**Activity:**
Reading the records beneath this task, work out how many lines contain the word "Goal" and reply with only that number.

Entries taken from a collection
● ● ● ●
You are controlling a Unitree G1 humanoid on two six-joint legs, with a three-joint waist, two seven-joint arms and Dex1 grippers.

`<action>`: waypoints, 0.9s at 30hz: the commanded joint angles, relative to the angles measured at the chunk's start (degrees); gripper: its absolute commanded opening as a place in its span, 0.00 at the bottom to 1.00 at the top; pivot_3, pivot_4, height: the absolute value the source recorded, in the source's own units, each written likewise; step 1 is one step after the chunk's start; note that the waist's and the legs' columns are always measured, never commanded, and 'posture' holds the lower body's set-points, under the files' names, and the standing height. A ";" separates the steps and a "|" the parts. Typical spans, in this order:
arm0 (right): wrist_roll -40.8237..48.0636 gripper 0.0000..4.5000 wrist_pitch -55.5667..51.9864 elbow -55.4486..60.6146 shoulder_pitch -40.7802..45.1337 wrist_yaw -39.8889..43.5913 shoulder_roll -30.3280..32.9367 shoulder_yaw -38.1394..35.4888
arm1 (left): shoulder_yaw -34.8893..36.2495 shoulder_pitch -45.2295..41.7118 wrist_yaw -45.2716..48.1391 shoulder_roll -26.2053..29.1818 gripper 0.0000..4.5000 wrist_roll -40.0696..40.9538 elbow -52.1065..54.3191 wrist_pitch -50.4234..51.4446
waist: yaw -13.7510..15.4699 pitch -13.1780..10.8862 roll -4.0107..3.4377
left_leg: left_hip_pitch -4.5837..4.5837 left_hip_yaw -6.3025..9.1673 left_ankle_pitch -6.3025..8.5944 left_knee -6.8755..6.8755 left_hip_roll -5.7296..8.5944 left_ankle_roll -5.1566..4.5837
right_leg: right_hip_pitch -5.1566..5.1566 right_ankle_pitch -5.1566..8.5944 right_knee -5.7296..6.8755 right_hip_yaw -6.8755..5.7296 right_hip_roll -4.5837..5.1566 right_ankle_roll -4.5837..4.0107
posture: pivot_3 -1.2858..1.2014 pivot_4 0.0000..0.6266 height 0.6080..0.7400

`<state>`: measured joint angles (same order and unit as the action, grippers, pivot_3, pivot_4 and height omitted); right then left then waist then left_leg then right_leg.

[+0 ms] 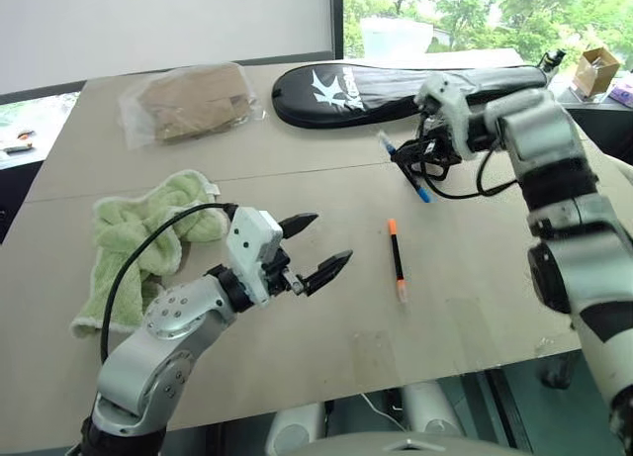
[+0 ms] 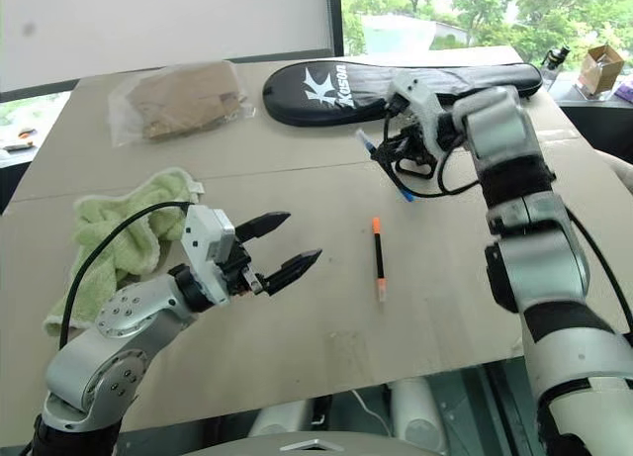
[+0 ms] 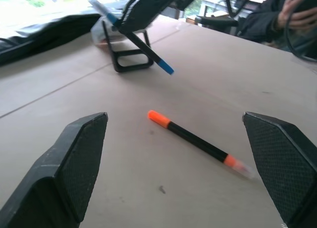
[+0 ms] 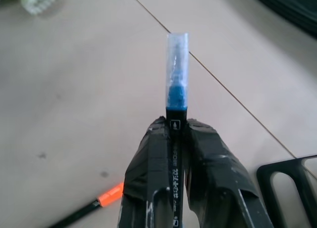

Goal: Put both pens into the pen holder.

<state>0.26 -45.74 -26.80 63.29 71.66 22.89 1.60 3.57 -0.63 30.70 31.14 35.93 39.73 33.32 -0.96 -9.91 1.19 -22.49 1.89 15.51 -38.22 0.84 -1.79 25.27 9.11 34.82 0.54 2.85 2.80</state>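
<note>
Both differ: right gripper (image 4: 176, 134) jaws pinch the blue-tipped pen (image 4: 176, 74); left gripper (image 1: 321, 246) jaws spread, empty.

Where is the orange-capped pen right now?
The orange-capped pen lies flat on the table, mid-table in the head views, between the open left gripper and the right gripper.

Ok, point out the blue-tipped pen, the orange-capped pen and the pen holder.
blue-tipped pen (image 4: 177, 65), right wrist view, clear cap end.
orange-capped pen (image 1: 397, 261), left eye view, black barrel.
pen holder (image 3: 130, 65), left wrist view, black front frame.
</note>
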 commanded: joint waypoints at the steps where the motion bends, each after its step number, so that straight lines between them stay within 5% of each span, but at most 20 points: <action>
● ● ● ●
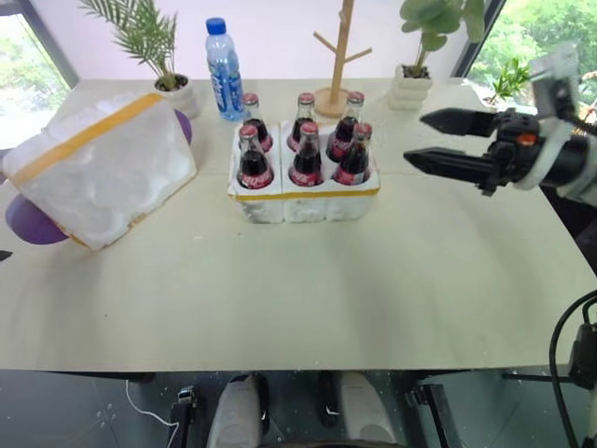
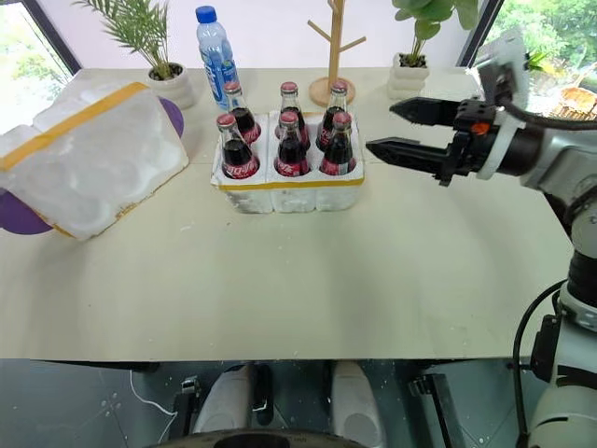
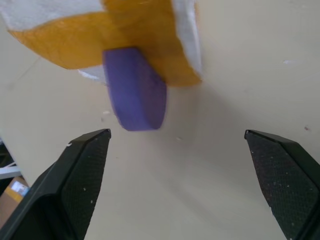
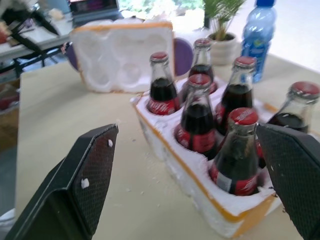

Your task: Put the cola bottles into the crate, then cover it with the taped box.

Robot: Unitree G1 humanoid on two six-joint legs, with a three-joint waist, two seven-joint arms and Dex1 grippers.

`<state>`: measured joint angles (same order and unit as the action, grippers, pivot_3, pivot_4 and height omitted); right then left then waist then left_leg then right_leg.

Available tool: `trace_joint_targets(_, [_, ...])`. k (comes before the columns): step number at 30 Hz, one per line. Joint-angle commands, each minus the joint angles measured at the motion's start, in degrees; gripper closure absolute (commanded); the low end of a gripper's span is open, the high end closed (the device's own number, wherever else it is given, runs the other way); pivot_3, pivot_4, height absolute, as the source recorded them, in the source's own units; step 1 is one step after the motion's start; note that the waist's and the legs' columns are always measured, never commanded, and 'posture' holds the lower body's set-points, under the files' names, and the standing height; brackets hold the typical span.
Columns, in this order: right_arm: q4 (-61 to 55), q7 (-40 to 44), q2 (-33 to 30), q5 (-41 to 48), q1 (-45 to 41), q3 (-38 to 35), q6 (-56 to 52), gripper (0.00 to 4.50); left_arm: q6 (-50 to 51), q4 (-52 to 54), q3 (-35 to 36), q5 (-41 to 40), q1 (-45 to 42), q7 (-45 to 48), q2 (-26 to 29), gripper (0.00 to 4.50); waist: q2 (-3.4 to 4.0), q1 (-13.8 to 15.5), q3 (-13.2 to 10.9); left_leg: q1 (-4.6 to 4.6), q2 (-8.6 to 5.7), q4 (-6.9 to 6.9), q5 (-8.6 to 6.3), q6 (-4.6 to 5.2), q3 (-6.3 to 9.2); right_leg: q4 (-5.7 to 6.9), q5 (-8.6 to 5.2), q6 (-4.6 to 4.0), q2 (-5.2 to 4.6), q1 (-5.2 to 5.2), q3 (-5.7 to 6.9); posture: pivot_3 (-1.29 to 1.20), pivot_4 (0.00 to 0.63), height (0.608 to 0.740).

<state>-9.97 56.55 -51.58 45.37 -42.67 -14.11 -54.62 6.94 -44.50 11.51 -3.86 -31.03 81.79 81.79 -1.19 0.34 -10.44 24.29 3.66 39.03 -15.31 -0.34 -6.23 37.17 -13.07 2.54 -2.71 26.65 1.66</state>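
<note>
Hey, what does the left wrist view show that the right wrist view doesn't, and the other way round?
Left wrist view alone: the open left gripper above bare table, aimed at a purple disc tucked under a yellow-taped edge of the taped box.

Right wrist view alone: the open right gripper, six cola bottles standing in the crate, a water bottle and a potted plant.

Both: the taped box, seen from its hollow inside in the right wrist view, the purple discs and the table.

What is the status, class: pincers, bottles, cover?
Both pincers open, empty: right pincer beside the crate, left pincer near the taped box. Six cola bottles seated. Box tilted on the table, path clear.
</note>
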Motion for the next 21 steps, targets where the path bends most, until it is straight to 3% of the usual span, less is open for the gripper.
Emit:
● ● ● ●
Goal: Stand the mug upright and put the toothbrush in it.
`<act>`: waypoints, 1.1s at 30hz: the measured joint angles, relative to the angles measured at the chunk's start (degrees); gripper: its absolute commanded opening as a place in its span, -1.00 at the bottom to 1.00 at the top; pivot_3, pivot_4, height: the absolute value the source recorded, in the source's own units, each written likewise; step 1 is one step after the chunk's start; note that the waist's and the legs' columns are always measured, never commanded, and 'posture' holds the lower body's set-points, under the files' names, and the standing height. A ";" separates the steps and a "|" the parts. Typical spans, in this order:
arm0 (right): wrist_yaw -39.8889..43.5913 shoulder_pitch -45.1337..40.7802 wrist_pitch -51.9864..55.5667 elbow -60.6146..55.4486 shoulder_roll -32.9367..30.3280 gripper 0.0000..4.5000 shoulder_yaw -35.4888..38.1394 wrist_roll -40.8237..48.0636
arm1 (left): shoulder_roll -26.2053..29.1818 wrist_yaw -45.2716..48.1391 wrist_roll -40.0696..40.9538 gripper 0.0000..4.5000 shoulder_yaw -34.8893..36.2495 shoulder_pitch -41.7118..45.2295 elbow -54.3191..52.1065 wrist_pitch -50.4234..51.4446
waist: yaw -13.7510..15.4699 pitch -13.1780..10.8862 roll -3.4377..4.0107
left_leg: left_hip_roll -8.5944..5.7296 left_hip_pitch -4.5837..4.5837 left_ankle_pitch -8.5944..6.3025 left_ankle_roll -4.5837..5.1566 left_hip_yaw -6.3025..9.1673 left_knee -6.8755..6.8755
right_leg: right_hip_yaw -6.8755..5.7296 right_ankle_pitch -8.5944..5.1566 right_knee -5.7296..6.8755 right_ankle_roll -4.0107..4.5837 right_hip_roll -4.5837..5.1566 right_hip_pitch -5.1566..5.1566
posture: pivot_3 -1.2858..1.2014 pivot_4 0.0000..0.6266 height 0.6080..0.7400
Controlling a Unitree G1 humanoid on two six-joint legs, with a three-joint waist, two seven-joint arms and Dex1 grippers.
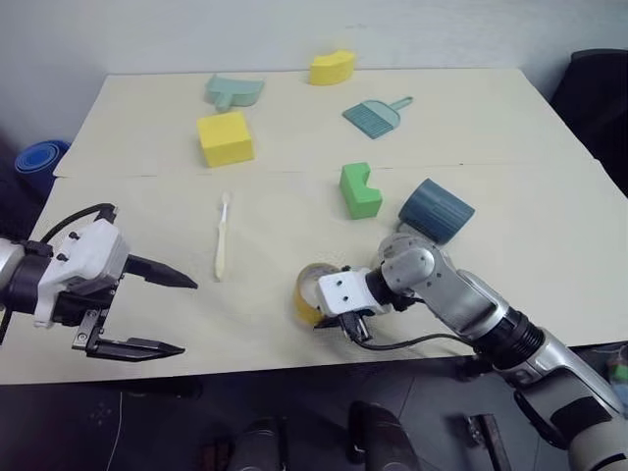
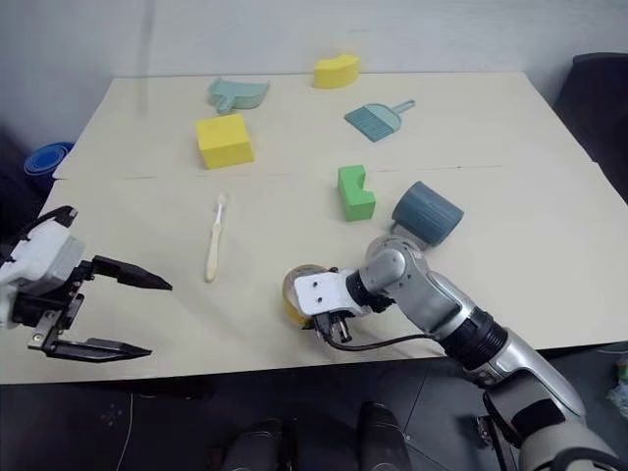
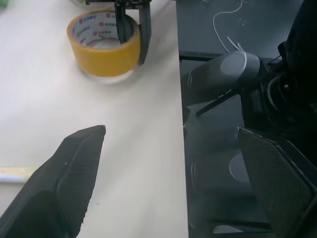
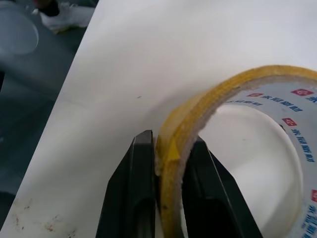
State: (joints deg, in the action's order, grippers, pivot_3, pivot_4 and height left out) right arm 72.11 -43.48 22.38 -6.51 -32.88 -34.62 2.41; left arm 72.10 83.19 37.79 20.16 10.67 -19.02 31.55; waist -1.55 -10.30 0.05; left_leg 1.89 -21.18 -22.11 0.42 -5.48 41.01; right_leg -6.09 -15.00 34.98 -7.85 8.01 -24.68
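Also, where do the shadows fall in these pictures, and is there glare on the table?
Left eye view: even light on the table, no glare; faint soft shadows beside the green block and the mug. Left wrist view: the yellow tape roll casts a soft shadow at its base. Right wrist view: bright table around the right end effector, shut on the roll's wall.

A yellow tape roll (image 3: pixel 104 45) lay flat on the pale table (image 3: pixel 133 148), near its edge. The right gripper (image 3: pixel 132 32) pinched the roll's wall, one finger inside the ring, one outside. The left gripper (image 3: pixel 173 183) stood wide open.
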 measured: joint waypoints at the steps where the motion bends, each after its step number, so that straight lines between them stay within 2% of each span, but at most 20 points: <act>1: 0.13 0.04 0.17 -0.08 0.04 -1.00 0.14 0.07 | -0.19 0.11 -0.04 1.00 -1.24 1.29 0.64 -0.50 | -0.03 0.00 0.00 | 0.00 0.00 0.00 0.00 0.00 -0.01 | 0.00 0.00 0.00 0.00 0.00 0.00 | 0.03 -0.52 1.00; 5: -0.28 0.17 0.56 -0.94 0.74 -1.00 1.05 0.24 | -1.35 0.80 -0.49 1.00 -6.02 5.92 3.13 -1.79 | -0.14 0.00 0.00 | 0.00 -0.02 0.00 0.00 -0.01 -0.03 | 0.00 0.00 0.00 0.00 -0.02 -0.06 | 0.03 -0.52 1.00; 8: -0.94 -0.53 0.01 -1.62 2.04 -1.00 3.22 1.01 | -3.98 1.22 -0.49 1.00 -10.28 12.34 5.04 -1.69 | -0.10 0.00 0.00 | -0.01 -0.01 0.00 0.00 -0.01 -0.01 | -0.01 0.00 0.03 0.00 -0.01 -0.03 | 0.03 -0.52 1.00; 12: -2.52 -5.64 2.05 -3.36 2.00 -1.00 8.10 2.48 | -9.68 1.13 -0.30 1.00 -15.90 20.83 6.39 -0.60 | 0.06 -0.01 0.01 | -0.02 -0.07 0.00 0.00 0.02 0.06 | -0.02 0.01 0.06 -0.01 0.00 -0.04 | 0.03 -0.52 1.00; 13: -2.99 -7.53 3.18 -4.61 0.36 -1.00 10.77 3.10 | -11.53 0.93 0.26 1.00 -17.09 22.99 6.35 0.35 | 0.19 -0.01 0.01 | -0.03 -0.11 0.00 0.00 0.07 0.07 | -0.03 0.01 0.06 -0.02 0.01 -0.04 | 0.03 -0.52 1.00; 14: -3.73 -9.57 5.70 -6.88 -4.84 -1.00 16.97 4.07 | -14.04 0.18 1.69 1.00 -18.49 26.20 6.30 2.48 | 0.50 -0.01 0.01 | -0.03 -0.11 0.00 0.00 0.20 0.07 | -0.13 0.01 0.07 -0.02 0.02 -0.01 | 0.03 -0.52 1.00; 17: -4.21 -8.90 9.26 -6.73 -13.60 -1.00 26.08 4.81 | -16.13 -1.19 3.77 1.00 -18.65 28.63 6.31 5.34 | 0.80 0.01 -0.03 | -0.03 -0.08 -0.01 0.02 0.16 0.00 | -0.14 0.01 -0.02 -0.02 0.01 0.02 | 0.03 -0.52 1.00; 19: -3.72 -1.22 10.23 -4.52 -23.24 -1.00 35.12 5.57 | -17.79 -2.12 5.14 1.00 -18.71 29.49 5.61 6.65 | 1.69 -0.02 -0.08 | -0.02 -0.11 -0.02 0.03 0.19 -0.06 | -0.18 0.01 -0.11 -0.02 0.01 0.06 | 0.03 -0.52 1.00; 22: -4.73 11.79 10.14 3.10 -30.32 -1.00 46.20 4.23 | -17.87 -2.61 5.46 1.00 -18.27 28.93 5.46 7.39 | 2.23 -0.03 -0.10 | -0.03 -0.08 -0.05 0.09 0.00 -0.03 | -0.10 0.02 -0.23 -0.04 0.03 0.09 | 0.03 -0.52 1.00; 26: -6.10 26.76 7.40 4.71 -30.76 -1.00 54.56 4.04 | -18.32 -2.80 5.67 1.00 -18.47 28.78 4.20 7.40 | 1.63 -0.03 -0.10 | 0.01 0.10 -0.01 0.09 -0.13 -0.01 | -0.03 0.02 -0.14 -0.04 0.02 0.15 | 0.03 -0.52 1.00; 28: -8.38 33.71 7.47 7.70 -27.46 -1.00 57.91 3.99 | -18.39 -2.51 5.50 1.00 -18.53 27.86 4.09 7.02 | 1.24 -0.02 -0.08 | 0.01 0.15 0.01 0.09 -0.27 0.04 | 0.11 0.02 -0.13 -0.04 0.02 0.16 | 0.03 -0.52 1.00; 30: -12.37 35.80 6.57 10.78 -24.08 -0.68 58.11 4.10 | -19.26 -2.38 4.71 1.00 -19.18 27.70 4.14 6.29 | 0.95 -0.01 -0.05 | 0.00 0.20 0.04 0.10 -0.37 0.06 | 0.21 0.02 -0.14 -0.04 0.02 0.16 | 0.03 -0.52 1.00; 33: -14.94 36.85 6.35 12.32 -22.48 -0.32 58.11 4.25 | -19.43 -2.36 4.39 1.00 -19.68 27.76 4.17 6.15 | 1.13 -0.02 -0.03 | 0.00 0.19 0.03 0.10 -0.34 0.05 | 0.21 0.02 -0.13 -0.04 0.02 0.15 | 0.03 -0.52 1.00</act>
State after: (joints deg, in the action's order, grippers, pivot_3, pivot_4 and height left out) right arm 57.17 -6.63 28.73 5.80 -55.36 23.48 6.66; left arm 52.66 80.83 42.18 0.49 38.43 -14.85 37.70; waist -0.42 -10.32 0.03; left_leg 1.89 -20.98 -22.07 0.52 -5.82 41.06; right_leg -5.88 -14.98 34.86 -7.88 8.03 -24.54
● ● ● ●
**Expected output:**
2